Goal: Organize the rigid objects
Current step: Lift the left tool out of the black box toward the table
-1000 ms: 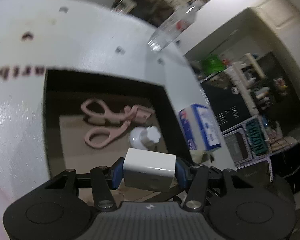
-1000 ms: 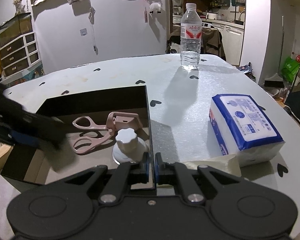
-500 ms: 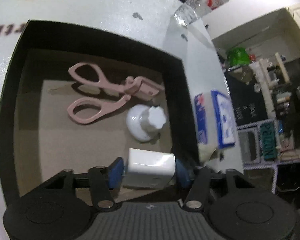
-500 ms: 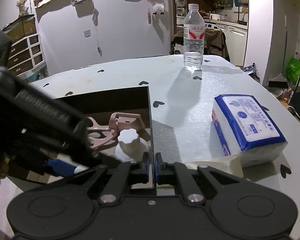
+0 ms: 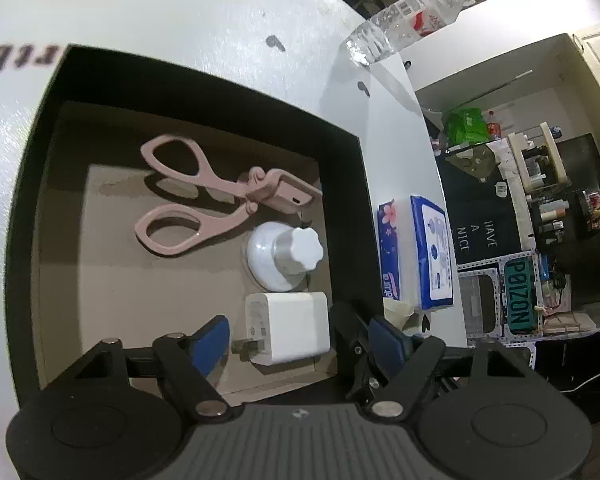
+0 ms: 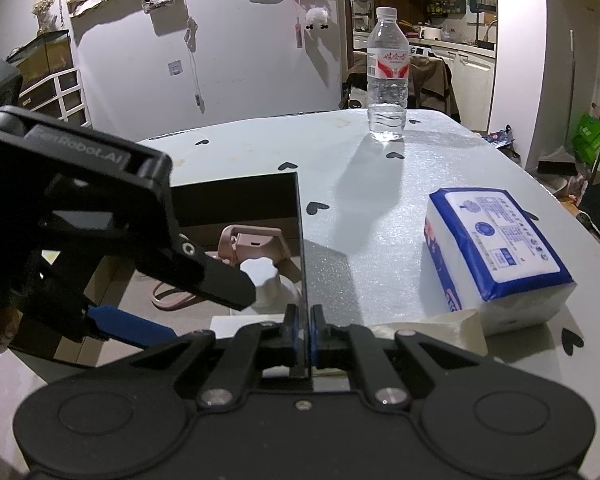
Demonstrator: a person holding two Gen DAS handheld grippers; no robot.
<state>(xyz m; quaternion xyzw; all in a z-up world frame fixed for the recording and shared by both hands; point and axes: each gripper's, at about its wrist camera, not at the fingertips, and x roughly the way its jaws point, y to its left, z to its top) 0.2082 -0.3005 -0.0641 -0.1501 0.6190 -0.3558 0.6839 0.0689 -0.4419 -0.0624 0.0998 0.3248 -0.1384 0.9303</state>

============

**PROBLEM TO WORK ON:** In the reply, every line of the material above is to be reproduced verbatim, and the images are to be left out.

**YOUR RESPONSE:**
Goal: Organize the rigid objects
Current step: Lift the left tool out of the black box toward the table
-1000 ms: 
-1000 ms: 
-500 ms: 
-500 ms: 
+0 ms: 
+0 ms: 
Demonstrator: a person holding two Gen DAS handheld grippers; no robot.
<state>(xyz m; quaternion xyzw; all in a z-up world frame fixed for the recording and shared by both hands; point and axes: each gripper's, at about its wrist camera, not at the fingertips, and x roughly the way its jaws point, y to its left, z to its top) 0.2082 -0.3005 -0.0641 -0.1501 0.6190 -0.3558 0.6839 0.0689 -0.4419 -0.0624 0.0998 0.3248 -0.1384 0.9303</state>

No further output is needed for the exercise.